In the UK most models engineering suppliers would carry stock that they have in just the bottom shelves. 


Getting a bit confused here.

In the UK we call cap screws, one where you use an allen key (hex driver) to tighten, and hex head screws are just that, screws with a hex head.

Any clarification?

John


----------



## zeusrekning

We call the ones you use allen wrenches for socket head cap screws. And the other hex head bolts.


----------



## Cedge

BINGO!! Gail.....that is exactly what I've been wanting. Hex head cap screws in 2-56, when they have them, typically come in packs of 5 in the local hobby shops at about twice the price of the bulk quantities on either of these sites. Duly book marked and placing an order very soon.

Thanks


----------



## PTsideshow

Bogstandard  said:
			
		

> I would suggest Americas best source for scale model fasteners.
> 
> In the UK most models engineering suppliers would carry stock that they have in just the bottom shelves.
> 
> 
> Getting a bit confused here.
> 
> In the UK we call cap screws, one where you use an allen key (hex driver) to tighten, and hex head screws are just that, screws with a hex head.
> 
> Any clarification?
> 
> John


That is their claim I cut and pasted from the site.

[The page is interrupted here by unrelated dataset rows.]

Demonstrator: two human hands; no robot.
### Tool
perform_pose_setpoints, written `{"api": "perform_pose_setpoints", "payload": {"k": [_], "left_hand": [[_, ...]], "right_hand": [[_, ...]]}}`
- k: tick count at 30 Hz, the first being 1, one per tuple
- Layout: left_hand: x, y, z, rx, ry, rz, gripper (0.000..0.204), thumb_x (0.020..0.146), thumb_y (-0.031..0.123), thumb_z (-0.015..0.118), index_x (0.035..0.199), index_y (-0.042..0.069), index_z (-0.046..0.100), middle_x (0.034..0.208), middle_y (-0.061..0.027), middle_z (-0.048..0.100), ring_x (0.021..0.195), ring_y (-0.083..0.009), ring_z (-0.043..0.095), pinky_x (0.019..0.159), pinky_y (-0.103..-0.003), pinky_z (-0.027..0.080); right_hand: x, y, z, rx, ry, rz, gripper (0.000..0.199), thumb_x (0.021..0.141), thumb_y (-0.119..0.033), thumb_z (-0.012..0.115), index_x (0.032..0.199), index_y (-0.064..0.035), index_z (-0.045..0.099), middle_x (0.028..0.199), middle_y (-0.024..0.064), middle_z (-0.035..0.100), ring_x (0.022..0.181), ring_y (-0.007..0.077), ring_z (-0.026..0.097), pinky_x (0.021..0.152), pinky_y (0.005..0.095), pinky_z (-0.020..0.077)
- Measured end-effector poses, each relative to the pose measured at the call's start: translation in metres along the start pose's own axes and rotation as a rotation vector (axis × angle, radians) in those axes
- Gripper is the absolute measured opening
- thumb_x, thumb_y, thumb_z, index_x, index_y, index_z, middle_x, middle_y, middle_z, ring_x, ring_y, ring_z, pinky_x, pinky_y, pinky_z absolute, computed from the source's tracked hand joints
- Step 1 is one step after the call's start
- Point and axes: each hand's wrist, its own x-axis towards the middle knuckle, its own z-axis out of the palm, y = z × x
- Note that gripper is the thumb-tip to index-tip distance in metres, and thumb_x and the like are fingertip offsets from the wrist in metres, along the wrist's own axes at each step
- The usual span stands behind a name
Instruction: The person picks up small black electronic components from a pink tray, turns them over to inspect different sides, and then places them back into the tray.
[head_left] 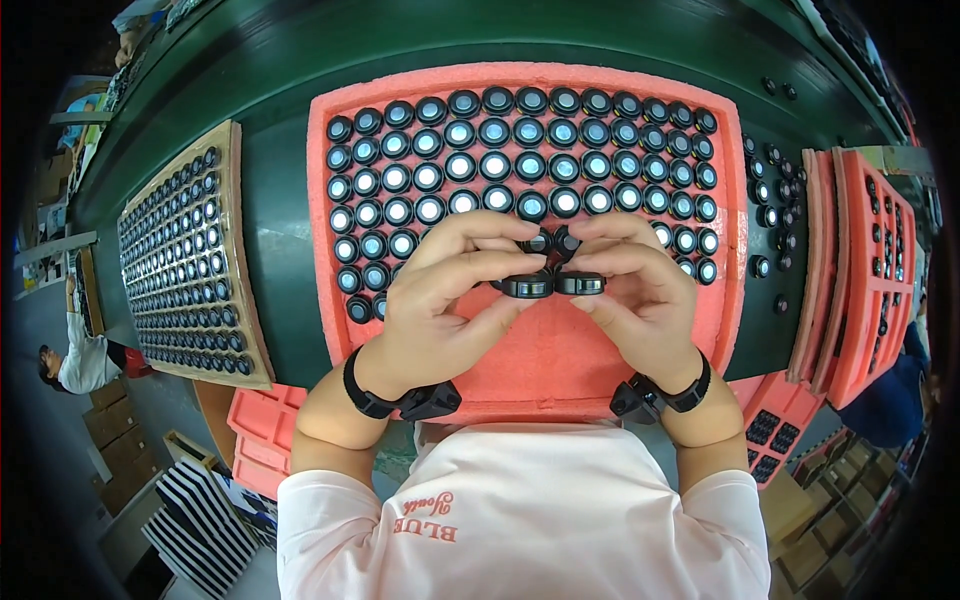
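Over the pink foam tray (545, 365), my left hand (445, 300) pinches a round black part (527, 288), seen edge-on, between thumb and fingers. Just beside it, my right hand (640, 295) holds a second round black part (581, 284) the same way. Two more black parts (538, 242) show at the fingertips behind these; whether the hands grip them or they sit in the tray I cannot tell. Rows of similar round parts with pale shiny centres (461, 166) fill the tray's far side. Its near middle shows bare pink foam. Black bands with small devices circle both wrists.
To the left lies a tan tray (245, 300) full of similar parts. Loose black parts (767, 215) are scattered on the green table (290, 200) at right, beside stacked pink trays (850, 290). Another person (85, 355) is at far left.
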Motion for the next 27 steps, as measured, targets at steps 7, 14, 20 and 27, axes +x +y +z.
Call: {"api": "perform_pose_setpoints", "payload": {"k": [7, 14, 20, 27], "left_hand": [[-0.003, 0.001, -0.007, 0.029, -0.116, -0.063, 0.03, 0.076, -0.01, 0.067, 0.105, -0.003, 0.063, 0.115, -0.0159, 0.057, 0.105, -0.0218, 0.058, 0.088, -0.033, 0.051], [-0.006, 0.003, 0.003, -0.308, -0.026, -0.213, 0.029, 0.078, -0.011, 0.065, 0.105, -0.002, 0.058, 0.108, -0.0176, 0.061, 0.103, -0.0227, 0.06, 0.087, -0.033, 0.052], [-0.004, 0.005, 0.003, -0.31, -0.025, -0.174, 0.032, 0.079, -0.012, 0.064, 0.108, -0.002, 0.057, 0.114, -0.0191, 0.058, 0.108, -0.0235, 0.058, 0.09, -0.034, 0.051], [-0.005, 0.003, 0.002, -0.231, -0.034, -0.13, 0.033, 0.079, -0.01, 0.066, 0.11, -0.002, 0.056, 0.124, -0.0201, 0.053, 0.115, -0.0248, 0.055, 0.097, -0.036, 0.047]], "right_hand": [[-0.004, 0.005, 0.004, 0.154, 0.007, 0.038, 0.032, 0.079, 0.009, 0.067, 0.109, -0.0002, 0.062, 0.113, 0.0119, 0.058, 0.098, 0.0186, 0.058, 0.088, 0.031, 0.0496], [-0.006, 0.0, -0.002, -0.138, 0.004, 0.052, 0.03, 0.078, 0.01, 0.067, 0.107, 0.0, 0.064, 0.109, 0.0106, 0.058, 0.099, 0.0182, 0.058, 0.087, 0.0294, 0.0491], [-0.003, -0.002, -0.001, -0.049, -0.035, 0.016, 0.033, 0.081, 0.007, 0.067, 0.113, 0.0014, 0.061, 0.114, 0.0137, 0.056, 0.103, 0.0204, 0.055, 0.09, 0.0313, 0.0461], [-0.004, 0.005, 0.0, -0.093, -0.068, -0.015, 0.037, 0.083, 0.0, 0.068, 0.119, 0.0014, 0.06, 0.124, 0.0181, 0.054, 0.117, 0.0259, 0.053, 0.098, 0.0353, 0.0442]]}}
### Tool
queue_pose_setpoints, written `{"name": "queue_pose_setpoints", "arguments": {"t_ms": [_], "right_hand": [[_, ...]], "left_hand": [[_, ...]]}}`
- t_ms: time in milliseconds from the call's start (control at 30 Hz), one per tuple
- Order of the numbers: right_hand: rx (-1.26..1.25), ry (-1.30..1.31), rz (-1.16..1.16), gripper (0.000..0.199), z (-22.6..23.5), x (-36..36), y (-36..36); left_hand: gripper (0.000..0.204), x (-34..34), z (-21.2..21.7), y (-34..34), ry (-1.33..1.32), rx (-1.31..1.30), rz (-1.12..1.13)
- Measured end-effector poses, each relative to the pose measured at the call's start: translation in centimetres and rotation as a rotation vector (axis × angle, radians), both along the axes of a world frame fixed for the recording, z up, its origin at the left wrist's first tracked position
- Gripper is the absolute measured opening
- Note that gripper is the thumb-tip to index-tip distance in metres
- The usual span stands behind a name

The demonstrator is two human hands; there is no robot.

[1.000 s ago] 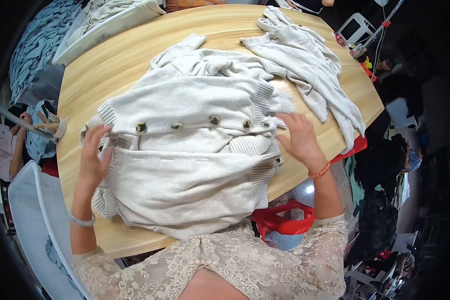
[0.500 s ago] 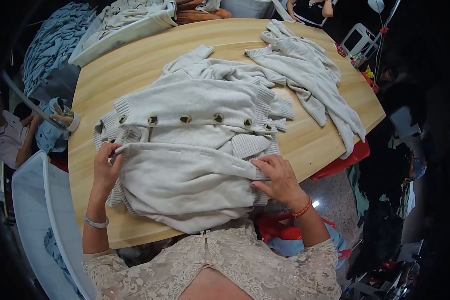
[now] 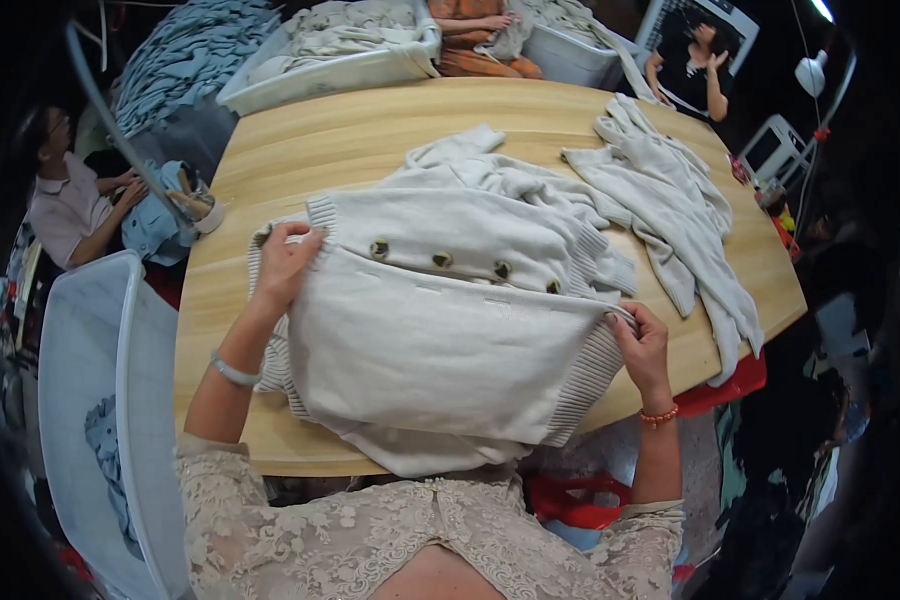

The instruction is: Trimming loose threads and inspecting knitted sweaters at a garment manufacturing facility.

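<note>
A pale grey knitted cardigan (image 3: 440, 350) lies spread on the table before me, its front panel with buttonholes stretched between my hands. My left hand (image 3: 288, 262) pinches the panel's upper left corner. The other end of that edge is gripped by my right hand (image 3: 638, 345), beside the ribbed hem. Just beyond the edge runs the opposite front band with several dark buttons (image 3: 441, 260), some partly covered. Sleeves and folds of the same pale knit (image 3: 490, 170) lie bunched behind it.
Another pale knitted garment (image 3: 660, 180) lies at the right of the wooden table (image 3: 340, 130). White tubs (image 3: 330, 75) of knitwear stand behind, and a white bin (image 3: 135, 400) is at my left. Other people (image 3: 80, 200) sit around the table. A red stool (image 3: 580, 500) is below the front edge.
Both hands have moved away from me, drawing the buttonhole edge up toward the button band and pulling the panel flat and taut. The camera view has shifted too.
</note>
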State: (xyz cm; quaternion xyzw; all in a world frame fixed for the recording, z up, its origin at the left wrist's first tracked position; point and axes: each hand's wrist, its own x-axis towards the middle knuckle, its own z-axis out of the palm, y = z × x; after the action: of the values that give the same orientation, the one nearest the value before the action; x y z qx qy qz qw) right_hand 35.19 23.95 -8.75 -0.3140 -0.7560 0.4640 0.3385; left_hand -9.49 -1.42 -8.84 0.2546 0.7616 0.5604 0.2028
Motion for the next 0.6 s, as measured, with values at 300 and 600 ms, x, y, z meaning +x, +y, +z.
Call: {"name": "queue_pose_setpoints", "arguments": {"t_ms": [300,600], "right_hand": [[0.205,-0.746,-0.005,0.043,-1.9,-4.9,1.5],[0.405,-0.815,-0.066,0.038,-2.8,-4.5,1.7]], "left_hand": [[0.037,-1.0,-1.4,0.8,0.351,-0.187,0.076],[0.037,0.2,1.5,2.4,0.335,-0.298,-0.048]]}}
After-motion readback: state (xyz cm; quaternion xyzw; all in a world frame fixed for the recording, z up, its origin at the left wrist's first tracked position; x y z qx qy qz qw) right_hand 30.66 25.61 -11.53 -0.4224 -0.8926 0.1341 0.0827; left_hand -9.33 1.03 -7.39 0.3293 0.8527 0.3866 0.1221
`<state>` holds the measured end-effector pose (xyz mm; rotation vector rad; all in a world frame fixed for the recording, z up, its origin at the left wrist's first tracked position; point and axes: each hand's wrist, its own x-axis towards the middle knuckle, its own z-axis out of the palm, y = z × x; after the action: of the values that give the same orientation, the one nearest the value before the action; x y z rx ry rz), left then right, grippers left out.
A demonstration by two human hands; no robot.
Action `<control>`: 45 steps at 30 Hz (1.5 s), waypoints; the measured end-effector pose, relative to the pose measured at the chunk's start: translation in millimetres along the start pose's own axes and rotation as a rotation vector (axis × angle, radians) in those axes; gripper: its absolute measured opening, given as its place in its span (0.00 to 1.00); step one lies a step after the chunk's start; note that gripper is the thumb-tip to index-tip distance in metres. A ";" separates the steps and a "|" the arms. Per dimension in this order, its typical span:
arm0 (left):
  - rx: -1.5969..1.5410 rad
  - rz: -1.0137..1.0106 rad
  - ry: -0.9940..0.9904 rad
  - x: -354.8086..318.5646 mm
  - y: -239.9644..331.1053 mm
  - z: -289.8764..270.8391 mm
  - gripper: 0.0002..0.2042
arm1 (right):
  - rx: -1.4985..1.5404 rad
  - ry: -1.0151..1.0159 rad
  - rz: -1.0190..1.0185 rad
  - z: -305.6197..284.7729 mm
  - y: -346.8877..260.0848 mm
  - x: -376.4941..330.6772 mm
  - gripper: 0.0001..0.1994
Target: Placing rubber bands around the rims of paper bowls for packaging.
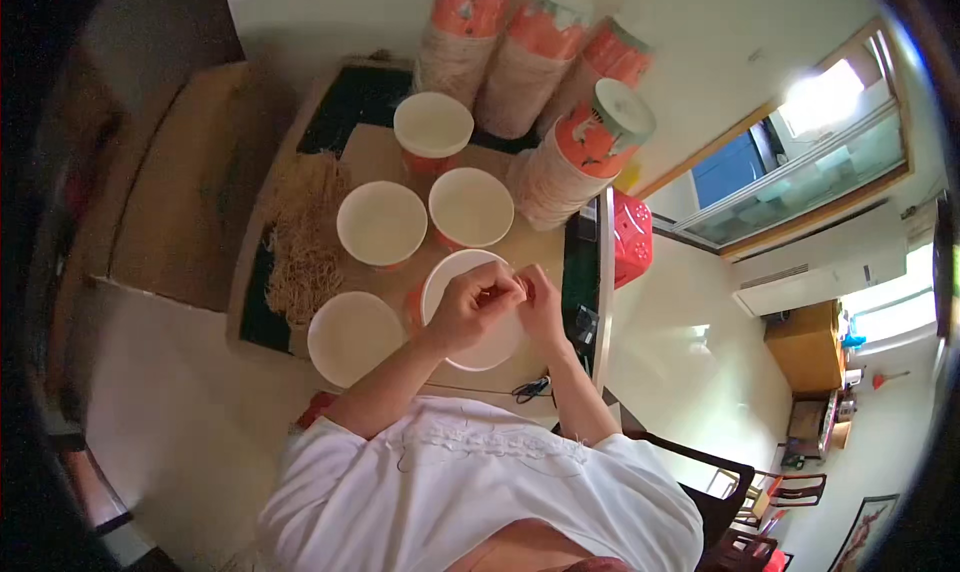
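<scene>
White shirt on the wearer fills the bottom centre of the frame. Just above it, at the picture's centre, the left hand and right hand meet, fingers curled with tips together; whether they pinch anything, I cannot tell. Below them sits an open white tub. Four similar tubs stand left and above, beside a tangled heap of tan strands at centre left. Tall tub stacks rise at top centre.

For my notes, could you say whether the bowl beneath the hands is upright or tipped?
Upright: the bowl has its round, open mouth facing up.
</scene>
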<state>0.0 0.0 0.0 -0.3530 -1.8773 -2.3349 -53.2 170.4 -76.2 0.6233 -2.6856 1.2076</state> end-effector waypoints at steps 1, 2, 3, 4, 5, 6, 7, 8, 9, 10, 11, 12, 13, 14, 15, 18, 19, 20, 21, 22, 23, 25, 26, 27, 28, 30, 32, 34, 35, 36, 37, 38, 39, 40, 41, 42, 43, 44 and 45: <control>-0.018 0.002 -0.023 7.5 4.5 1.2 0.04 | 0.124 -0.023 0.108 -12.5 -3.5 3.3 0.09; -0.035 0.004 -0.045 15.6 10.8 2.7 0.04 | 0.250 -0.047 0.214 -27.2 -7.6 7.9 0.08; -0.020 0.021 -0.069 32.8 27.6 -7.4 0.04 | 0.268 -0.154 0.285 -38.4 -19.0 22.6 0.08; 0.043 0.099 -0.099 38.6 44.5 -2.2 0.04 | 0.273 -0.290 0.372 -63.0 -24.7 20.9 0.08; 0.120 0.193 -0.128 51.0 57.0 -0.4 0.04 | 0.384 -0.474 0.426 -86.4 -26.3 32.9 0.05; 0.134 0.202 -0.120 60.7 65.8 2.8 0.04 | 0.384 -0.474 0.381 -105.5 -31.3 43.4 0.06; 0.232 0.367 -0.133 74.7 71.4 8.2 0.04 | 0.375 -0.450 0.347 -123.7 -31.8 52.2 0.06; 0.331 0.535 -0.142 89.6 79.2 13.5 0.04 | 0.470 -0.313 0.221 -135.4 -22.2 65.2 0.07; 0.331 0.546 -0.154 104.3 88.6 21.5 0.04 | 0.378 -0.216 0.218 -153.1 -16.3 81.1 0.08; 0.318 0.527 -0.186 116.3 103.1 29.1 0.04 | 0.292 -0.123 0.214 -170.1 -15.8 99.3 0.09; 0.309 0.507 -0.215 128.5 114.5 36.7 0.03 | 0.231 -0.038 0.137 -186.0 -18.9 119.8 0.12; 0.405 0.568 -0.210 144.4 121.8 42.7 0.03 | 0.174 0.046 0.055 -199.8 -24.3 143.6 0.15; 0.418 0.582 -0.220 159.5 123.3 53.0 0.03 | 0.219 0.151 -0.128 -211.1 -30.6 166.0 0.18; 0.508 0.650 -0.184 173.6 125.8 64.4 0.03 | 0.267 0.256 -0.319 -220.1 -33.8 188.9 0.20; 0.600 0.722 -0.149 187.4 127.9 76.9 0.03 | 0.266 0.297 -0.303 -230.8 -22.7 211.9 0.22; 0.822 0.735 -0.086 229.7 98.1 101.8 0.03 | 0.226 0.392 -0.272 -246.7 30.5 281.3 0.25; 0.896 0.746 -0.033 245.3 79.9 102.3 0.04 | 0.251 0.405 -0.305 -244.7 37.1 298.8 0.25; 1.012 0.818 0.011 258.5 56.9 96.1 0.05 | 0.169 0.480 -0.441 -236.4 27.4 307.3 0.24; 1.044 0.792 -0.020 268.7 35.2 105.4 0.05 | 0.245 0.463 -0.447 -234.1 64.0 320.5 0.24; 1.067 0.770 -0.058 280.2 12.7 117.6 0.05 | 0.310 0.452 -0.449 -232.6 107.5 336.2 0.23; 1.049 0.741 -0.053 284.4 -14.4 111.8 0.06 | 0.268 0.473 -0.427 -215.0 119.1 339.0 0.23; 1.155 0.711 -0.101 277.5 -47.3 112.7 0.05 | 0.302 0.430 -0.247 -185.3 158.4 335.6 0.22; 1.236 0.685 -0.144 275.5 -60.4 115.5 0.05 | 0.509 0.384 -0.242 -169.6 177.8 335.7 0.21; 1.235 0.680 -0.160 275.6 -70.6 120.9 0.05 | 0.708 0.347 -0.226 -155.2 200.0 335.2 0.21; 1.248 0.677 -0.200 274.3 -82.5 131.6 0.06 | 0.382 0.338 -0.260 -147.6 243.2 329.0 0.21; 1.289 0.644 -0.222 270.3 -96.8 126.8 0.06 | 0.628 0.264 -0.273 -133.6 254.2 324.2 0.21; 1.337 0.532 -0.279 264.8 -111.5 126.3 0.08 | 0.741 0.285 -0.299 -136.4 273.9 315.2 0.20; 1.379 0.558 -0.295 262.4 -115.1 121.9 0.09 | 0.886 0.418 -0.231 -162.7 259.0 307.5 0.19; 1.433 0.587 -0.272 256.1 -116.4 114.5 0.10 | 0.626 0.495 -0.262 -174.2 220.6 299.1 0.18; 1.434 0.567 -0.276 250.7 -116.9 113.5 0.10 | 0.633 0.485 -0.247 -191.8 182.4 289.4 0.18; 1.449 0.600 -0.289 244.9 -116.7 111.9 0.11 | 0.509 0.480 -0.310 -207.4 143.1 282.8 0.18; 1.459 0.637 -0.300 239.7 -114.2 114.2 0.11 | 0.380 0.470 -0.375 -221.6 111.5 280.1 0.18; 1.450 0.620 -0.313 233.8 -107.2 115.8 0.11 | 0.381 0.464 -0.354 -230.3 84.1 280.0 0.18; 1.451 0.648 -0.240 224.8 -96.3 111.9 0.11 | 0.217 0.372 -0.448 -229.9 55.5 285.4 0.16; 1.434 0.691 -0.145 219.4 -102.9 123.5 0.12 | 0.029 0.272 -0.558 -233.5 54.6 287.2 0.15; 1.427 0.678 -0.142 211.6 -94.3 122.7 0.12 | 0.029 0.258 -0.553 -232.8 53.9 291.7 0.15; 1.385 0.582 -0.170 192.7 -92.4 114.9 0.12 | -0.170 0.192 -0.570 -222.4 60.8 288.8 0.15; 1.341 0.486 -0.193 173.4 -91.0 103.1 0.13 | -0.367 0.120 -0.591 -213.0 66.0 284.1 0.14; 1.325 0.418 -0.166 150.8 -84.2 81.5 0.13 | -0.354 0.026 -0.565 -205.5 64.8 278.3 0.14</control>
<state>-157.4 105.3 -24.3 -0.6355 -2.5681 -0.5299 -342.5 273.2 95.9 1.1767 -2.3573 0.5755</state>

And yes it does get just a tad strange with the difference in nomenclature. As it has been explained above. It then gets further confusing as there are regional various terms. As for the soft drink Coca cola, it is called soda, pop, tonic, fiz etc. 
glen
I will see if I can edit it :big:


----------



## PTsideshow

http://www.hexcrews.com/
http://www.microfasteners.com/
Here are a couple more


----------



## dave e

http://www.colespowermodels.com/index.html


----------



## Cedge

PTSider...DUDE!!!
I just placed an order with www.microfasteners.com. At those prices, even if they are junk, they are still cheap. I can get 100 pcs for just slightly more than a single package of 5 pcs would cost in local hobby shops.

I ordered: 
2-56 x 1/2" x 200 pcs. - Brass
2-56 nuts (scale size) x 200 pcs. - Brass
#2 washers x 200 pcs. - Brass
2-56 x 3/8" 100 pcs. -Stainless
2-56 nuts 100 pcs. -Stainless
#2 washers x 100 pcs  -Stainless

Total with shipping... $48.00 and the guy was trying hard to get them shipped out today. I'll post again when they arrive. 

Thanks|
Steve


----------



## PTsideshow

Cedge  said:
			
		

> PTSider...DUDE!!!
> I just placed an order with www.microfasteners.com. At those prices, even if they are junk, they are still cheap. I can get 100 pcs for just slightly more than a single package of 5 pcs would cost in local hobby shops.
> 
> 
> Thanks|
> Steve



I don't think you will be disappointed, I have spent a bunch with them over the last couple of years. The mini brass lag type screws are great. but all the items are first rate and of a good quality. The couple is also great and they do try to bend over backs wards for service.
They are at The NAMES show each year and have been at The Weak signals RC show when it was the week before. 
glen


----------



## scalehardware

Thanks for all the free publicity for my business - www.scalehardware.com. I specialize in small fasteners with scale features... especially in sizes that cannot be obtained at hardware suppliers. Anything over 00-90 or 1.2 mm is fairly easy to obtain. I also offer every product in both brass and either stainless steel or nickel plated brass.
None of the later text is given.